Could you set down exactly the lines in the records below between the line holding "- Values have" and the line holding "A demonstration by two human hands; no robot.", inclusive?

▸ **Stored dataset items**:
§ §

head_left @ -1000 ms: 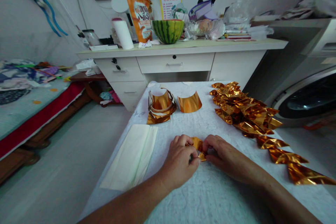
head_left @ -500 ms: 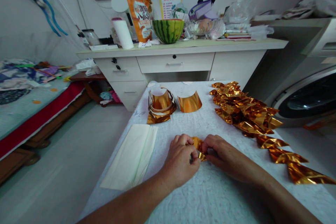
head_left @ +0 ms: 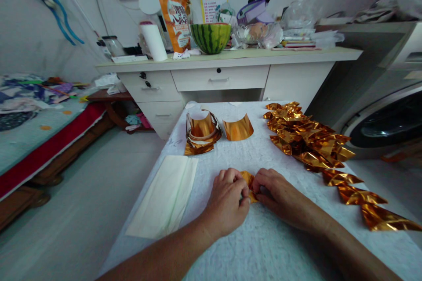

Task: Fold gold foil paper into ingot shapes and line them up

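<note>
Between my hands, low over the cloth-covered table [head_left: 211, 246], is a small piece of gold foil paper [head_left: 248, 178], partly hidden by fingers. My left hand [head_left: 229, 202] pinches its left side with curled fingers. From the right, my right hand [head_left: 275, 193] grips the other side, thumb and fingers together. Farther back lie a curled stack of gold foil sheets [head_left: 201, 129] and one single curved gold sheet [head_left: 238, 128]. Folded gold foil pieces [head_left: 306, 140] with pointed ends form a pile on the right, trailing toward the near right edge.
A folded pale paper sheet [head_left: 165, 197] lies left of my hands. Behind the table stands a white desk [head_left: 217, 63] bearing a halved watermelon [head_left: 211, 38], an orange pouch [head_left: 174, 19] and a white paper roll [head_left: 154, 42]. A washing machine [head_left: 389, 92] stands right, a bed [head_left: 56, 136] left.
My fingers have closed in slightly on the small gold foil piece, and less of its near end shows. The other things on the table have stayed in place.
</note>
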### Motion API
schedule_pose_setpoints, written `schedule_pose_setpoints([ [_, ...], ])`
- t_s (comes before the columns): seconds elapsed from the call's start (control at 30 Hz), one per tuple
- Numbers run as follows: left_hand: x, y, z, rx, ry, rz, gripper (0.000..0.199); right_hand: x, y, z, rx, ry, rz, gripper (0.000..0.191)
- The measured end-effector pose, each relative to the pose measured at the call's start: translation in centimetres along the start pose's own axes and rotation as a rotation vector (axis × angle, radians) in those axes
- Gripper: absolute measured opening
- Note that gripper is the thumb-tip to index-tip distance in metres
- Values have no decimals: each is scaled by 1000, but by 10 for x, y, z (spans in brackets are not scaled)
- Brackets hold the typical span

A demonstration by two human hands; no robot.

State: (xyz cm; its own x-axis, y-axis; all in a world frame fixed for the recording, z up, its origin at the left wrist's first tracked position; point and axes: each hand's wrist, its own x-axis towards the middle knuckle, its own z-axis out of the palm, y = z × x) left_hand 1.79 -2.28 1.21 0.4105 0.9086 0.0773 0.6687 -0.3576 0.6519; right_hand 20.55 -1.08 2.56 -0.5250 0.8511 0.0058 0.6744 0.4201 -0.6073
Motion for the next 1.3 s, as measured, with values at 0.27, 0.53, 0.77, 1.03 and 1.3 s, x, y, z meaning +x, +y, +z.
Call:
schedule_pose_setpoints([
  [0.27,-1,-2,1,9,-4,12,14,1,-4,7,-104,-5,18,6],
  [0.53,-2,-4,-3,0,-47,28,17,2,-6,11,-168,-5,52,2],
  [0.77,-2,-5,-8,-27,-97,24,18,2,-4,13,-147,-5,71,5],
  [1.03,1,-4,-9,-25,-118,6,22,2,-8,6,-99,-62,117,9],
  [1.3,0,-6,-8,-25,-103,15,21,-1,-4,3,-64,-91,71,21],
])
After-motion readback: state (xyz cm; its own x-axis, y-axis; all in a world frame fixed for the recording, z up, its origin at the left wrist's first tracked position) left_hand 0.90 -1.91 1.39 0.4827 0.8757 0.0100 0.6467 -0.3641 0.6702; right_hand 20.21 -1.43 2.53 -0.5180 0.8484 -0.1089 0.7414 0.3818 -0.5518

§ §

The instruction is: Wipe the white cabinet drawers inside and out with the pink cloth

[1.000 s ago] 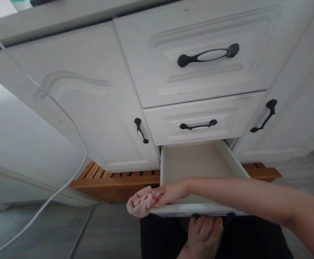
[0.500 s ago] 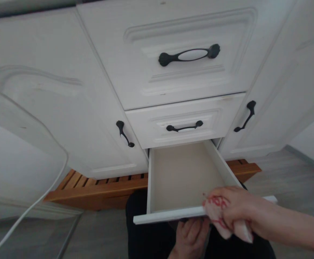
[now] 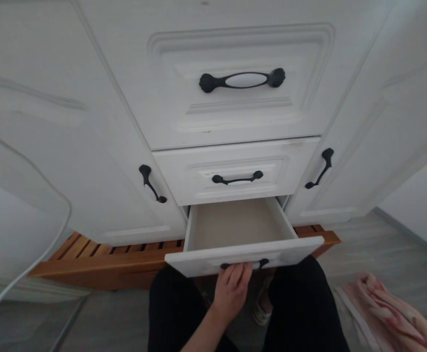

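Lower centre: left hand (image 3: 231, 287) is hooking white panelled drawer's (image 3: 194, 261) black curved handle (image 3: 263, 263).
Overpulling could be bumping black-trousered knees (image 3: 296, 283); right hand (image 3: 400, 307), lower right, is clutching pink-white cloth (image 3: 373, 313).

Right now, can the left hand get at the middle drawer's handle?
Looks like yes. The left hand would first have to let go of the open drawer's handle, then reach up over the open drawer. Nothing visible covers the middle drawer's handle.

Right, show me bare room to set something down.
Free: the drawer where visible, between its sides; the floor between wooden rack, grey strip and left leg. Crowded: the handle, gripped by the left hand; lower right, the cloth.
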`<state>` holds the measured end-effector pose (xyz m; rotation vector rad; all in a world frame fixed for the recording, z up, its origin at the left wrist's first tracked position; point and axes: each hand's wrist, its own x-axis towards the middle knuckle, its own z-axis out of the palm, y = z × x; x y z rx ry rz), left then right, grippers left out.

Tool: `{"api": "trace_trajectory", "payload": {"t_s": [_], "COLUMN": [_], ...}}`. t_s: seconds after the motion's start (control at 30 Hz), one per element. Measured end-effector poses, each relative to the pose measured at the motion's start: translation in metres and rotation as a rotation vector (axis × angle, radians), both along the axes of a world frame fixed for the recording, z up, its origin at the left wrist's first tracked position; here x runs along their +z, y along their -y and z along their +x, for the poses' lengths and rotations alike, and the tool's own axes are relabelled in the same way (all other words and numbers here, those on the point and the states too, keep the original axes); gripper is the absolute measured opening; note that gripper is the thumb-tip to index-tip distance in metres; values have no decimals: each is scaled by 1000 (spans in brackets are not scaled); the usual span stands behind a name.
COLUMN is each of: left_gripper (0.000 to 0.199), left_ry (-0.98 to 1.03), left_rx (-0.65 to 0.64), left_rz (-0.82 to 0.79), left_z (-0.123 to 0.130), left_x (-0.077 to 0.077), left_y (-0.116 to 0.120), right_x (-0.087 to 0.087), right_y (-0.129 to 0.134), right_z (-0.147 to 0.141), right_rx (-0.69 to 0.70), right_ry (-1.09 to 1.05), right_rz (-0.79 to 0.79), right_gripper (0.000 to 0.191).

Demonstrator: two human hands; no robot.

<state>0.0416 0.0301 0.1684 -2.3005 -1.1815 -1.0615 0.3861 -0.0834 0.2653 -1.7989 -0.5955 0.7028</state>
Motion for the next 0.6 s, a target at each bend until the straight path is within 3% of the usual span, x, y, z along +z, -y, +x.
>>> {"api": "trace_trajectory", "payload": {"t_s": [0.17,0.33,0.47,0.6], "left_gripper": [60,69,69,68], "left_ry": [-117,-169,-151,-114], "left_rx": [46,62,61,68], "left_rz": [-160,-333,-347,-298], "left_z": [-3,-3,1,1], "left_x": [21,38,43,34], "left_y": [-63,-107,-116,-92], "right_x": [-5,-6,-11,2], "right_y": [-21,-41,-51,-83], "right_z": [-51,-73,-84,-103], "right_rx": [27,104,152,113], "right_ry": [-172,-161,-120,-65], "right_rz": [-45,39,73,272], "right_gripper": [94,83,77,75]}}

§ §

▸ **Result of the exercise**:
- Values have no decimals: each is scaled by 1000, but by 10 for x, y, z (spans in brackets are not scaled)
- Brackets hold the typical span

A demonstration by two human hands; no robot.

For this exercise, nothing more remains to be done.